Abstract Background Amikacin liposome inhalation suspension (ALIS), which efficiently allows amikacin to reach the pulmonary periphery for drug effect while minimising systemic adverse effects, was recently approved for the treatment of Mycobacterium avium complex (MAC) infections. The international phase 3 open-label clinical trials showed promising results, contributing to sputum culture conversion, but few reports have examined the efficacy and adverse effects using real-world data. We have identified the clinical outcome and adverse effects in the early-phase of treatment to use ALIS more effectively and safely in clinical practice. Methods The study population consisted of patients with MAC lung disease (MAC-LD) who were introduced to ALIS therapy after July 2021 at Keio University Hospital due to poor response to multidrug therapy. The sputum smear/culture results, symptoms and adverse effects of the early-phase of ALIS inhalation therapy were retrospectively reviewed.
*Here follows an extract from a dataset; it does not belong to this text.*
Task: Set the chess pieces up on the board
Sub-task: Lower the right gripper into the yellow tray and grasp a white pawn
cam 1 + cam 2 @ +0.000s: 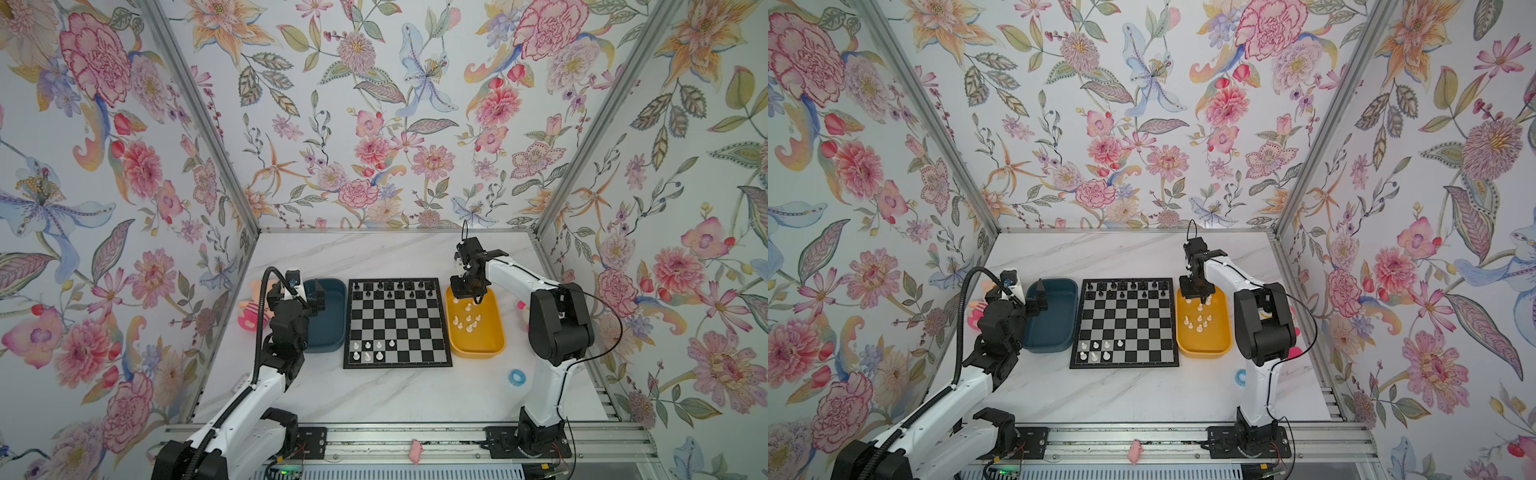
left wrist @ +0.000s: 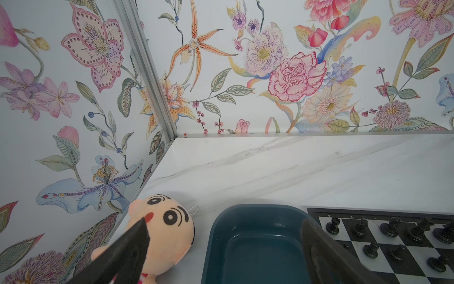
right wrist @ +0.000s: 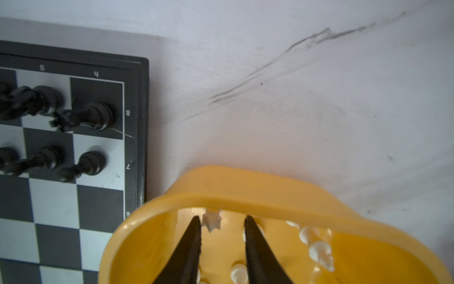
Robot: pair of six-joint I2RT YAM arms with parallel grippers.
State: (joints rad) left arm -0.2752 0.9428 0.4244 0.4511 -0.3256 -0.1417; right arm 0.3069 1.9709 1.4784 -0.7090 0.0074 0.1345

The serum amikacin concentrations in the earliest phase were also measured to assess PK/PD. Results A total of 11 cases (9 women; median age 64.6 years) were included in this study. The median disease duration of MAC-LD was 13.7 years, and all patients had a positive culture at the beginning of ALIS inhalation. Eight patients (72.7%) completed ALIS inhalation without interruption during the first month of treatment. Five patients (45.5%) were smear-negative at the start and none were positive at the 1 month follow-up. Three of the six patients (50.0%) who were sputum-smear-positive at the initiation were confirmed to have become sputum-smear-negative within one month, including one culture conversion. ALIS inhalation therapy caused some adverse effects in nine patients (81.8%); however, no serious systemic adverse effects were observed. The most common adverse effect was hoarseness (72.7%), which mostly occurred around 1 week after initiation. The medians of peak serum amikacin concentrations were 1.4 and 2.3 µg/mL for the first and third inhalations, respectively. On the other hand, trough serum concentrations just before the third inhalation were < 1.2 µg/mL in all patients. Conclusions ALIS therapy might be a treatment option for patients having refractory MAC infection with long disease duration who have had a poor response to guideline-based therapy.